(Recorded data)
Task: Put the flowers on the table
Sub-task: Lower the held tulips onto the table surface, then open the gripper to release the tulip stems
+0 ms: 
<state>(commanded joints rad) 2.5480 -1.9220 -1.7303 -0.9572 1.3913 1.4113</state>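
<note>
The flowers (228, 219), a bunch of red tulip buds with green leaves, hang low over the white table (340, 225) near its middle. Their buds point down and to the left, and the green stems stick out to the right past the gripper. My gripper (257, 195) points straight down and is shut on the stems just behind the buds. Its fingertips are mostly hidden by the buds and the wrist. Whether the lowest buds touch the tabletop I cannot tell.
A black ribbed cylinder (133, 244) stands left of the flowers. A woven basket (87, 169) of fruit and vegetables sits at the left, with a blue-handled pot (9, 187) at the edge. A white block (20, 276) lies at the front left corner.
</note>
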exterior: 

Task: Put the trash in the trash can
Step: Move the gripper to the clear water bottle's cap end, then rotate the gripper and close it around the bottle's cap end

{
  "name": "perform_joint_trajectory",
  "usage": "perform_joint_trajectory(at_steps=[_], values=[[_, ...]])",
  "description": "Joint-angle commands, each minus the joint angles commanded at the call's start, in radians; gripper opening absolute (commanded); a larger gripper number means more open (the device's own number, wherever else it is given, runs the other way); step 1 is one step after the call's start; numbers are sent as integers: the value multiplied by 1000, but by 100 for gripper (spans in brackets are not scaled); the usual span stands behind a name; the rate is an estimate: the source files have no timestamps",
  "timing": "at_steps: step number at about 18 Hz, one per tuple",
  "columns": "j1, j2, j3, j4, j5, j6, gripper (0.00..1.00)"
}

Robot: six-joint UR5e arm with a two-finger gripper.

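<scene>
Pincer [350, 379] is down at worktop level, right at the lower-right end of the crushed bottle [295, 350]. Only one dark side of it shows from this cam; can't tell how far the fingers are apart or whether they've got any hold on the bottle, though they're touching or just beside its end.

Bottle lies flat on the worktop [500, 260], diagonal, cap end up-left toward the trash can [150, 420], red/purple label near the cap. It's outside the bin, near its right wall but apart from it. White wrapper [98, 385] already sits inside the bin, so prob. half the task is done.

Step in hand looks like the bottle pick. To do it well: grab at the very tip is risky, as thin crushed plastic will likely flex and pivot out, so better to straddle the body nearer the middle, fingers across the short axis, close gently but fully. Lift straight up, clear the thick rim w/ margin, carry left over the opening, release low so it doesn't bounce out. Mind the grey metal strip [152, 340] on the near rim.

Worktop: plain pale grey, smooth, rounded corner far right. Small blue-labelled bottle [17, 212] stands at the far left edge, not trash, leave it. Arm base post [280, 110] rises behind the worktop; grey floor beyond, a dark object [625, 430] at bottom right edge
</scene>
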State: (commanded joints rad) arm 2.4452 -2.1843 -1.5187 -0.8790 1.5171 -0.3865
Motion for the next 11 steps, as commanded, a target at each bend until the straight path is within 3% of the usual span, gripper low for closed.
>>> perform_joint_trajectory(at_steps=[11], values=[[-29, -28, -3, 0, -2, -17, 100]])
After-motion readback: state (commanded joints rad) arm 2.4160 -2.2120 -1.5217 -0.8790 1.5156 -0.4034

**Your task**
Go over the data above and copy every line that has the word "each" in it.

**Answer below**
  "description": "Joint-angle commands, each minus the joint angles commanded at the call's start, in radians; gripper opening absolute (commanded); a larger gripper number means more open (the device's own number, wherever else it is given, runs the other way); step 1 is one step after the call's start; numbers are sent as integers: the value multiplied by 1000, but by 100 for gripper (spans in brackets are not scaled); the usual span stands behind a name; the rate is an estimate: the source files have no timestamps",
Motion for the next 11 steps, as commanded, a target at each bend until the straight path is within 3% of the usual span, gripper low for closed.

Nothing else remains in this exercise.